The ICSU in May 2017 launched a blue print report titled ‘A Guide to SDG interactions: from Science to Implementation,’ to help countries implement and achieve the 17 goals and supportive 169 targets. The report, a collaboration of 22 scientists - examines the interactions between the SDGs and applies a quantitative scale to determine the extent to which they reinforce or conflict with each other.

“It is a big, unwieldy, ambitious agenda that – if it is successfully implemented – could set the world on a course toward inclusive, sustainable development,” Anne-Sophie Stevance, report Lead Coordinator and Science Officer at the International Council for Science, said in an online interview.

Stevance says in the SDGs are all the pieces needed to address sustainability challenges in a single bag but assembling them into a coherent picture key to desired development outcomes for people and the planet, requires understanding on how the individual pieces fit together.
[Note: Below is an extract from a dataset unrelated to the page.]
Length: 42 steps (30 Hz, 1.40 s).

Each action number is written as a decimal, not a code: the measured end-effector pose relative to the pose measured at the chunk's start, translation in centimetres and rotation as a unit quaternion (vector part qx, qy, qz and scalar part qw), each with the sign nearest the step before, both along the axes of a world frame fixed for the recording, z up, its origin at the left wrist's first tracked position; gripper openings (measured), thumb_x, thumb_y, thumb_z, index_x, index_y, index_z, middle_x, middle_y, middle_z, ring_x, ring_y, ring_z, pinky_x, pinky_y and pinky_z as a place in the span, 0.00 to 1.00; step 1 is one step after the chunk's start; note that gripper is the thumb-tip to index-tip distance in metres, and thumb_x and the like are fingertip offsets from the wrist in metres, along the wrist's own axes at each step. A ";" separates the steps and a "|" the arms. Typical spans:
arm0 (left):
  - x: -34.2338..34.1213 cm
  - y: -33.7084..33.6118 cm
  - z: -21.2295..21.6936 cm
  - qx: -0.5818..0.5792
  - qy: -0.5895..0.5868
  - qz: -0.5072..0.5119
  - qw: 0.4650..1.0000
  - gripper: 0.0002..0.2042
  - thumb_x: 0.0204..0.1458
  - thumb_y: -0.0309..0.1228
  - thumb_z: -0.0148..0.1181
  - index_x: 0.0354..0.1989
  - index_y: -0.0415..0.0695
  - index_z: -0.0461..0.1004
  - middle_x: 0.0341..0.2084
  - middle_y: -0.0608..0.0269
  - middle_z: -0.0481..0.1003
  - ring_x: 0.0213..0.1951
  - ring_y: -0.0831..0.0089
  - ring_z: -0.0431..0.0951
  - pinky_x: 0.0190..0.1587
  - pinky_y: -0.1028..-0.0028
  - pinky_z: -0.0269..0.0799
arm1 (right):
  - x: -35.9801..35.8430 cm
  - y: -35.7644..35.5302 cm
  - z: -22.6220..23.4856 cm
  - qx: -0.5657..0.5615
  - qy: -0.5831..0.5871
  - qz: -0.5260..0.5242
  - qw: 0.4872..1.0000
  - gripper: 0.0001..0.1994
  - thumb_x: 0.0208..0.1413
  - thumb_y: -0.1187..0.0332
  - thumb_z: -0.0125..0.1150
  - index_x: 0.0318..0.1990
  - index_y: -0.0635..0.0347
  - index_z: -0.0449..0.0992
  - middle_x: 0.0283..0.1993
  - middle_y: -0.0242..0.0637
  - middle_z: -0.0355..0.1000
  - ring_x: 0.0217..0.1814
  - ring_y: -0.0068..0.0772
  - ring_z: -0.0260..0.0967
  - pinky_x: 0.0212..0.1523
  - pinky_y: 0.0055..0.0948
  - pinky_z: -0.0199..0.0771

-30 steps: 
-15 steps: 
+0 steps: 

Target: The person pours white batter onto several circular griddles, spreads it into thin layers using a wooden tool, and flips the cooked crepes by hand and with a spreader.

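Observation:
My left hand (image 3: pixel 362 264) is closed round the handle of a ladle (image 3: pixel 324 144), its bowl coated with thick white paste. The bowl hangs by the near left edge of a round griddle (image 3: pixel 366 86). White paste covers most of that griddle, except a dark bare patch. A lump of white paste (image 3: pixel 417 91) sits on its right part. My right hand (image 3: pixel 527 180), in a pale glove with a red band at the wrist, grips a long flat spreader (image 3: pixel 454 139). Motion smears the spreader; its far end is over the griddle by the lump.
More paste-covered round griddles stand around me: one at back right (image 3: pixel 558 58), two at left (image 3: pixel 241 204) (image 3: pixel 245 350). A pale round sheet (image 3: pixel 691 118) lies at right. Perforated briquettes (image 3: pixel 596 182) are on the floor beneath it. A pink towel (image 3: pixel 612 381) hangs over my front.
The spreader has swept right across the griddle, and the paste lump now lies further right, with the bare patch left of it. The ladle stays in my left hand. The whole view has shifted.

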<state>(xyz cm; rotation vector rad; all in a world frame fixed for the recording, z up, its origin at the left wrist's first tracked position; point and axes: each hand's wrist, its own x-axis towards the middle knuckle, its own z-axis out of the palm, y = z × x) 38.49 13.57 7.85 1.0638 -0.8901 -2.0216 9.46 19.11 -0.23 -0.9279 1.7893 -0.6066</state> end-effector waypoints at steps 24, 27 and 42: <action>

“Connecting the dots will require science and information gathering, political leadership, cross-sectoral coordination and multi-stakeholder dialogues, realigning funding and ways of working to match the ambition of the agenda and realise its transformative potential,” said Stevance.

The ICS developed the guide to facilitate the integration of the SDGs which Stevance said are a comprehensive set of aspirational goals for people and the planet as they integrate the three dimensions of sustainable development in the 17 goals and 169 targets that were agreed.
 
While the goals fundamentally reframed development by recognizing the interdependency between economic prosperity, fair and equitable development for all, environmental protection and stewardship, the number of goals and targets bore and the risks of countries and stakeholders cherry picking among the goals.

The UN has called for the SDGs to be considered as integrated and indivisible agenda but no one fully understands what this entails, Stevance noted.

“The scientific community has argued throughout the SDG process for the definition of the goals to take a systems-approach that takes fully into account the growing body of scientific evidence on how fundamentally connected natural and social systems are at multiple scales, said Stevance, adding that a systematic and science-based mapping of interactions goal by goal that applied a common language and approach to characterizing the nature and strength of the interactions was missing.

Frédérique Seyler, Deputy Director of the department on Internal Dynamics and Continent surface at the Institute of Research for Development in France, says science has played a major role in the lead up to the definition of the SDGs, and now it can influence their implementation and monitoring.

The report, says Seyler,  highlights to the role of scientists in harvesting and synthesizing scientific knowledge on each of the SDGs and their interactions, a key role that require cross-disciplinary collaboration and a strong interest for working with policy-makers and stakeholders.

“The goals are the expression of a political agenda,” said Seyler, pointing out that it is one task of science organizations among others to make the goals realistic and feasible; in particular in deepening the investigations concerning the social and economic costs and benefits of their implementation and working on the indicators that are essentials to evaluate the progress made in their implementation.

The SDGs, cover a diverse range of issues including gender equity, sustainable cities, access to clean water, and good governance. The aim is for all countries to achieve the goals and their targets by 2030 and set the world on a path towards sustainable development

“This report demonstrates the unique role that science can and must play in the implementation of the SDGs,” ICSU Executive Director Heide Hackmann, said in a statement at the launch of the report in New York.  

“We combined the rigor of scientific thinking with the in-depth expertise of scientists from diverse fields like agronomy, oceanography, and epidemiology. The result was an independent analysis that can help policymakers and others engage with the goals and define their own priorities.”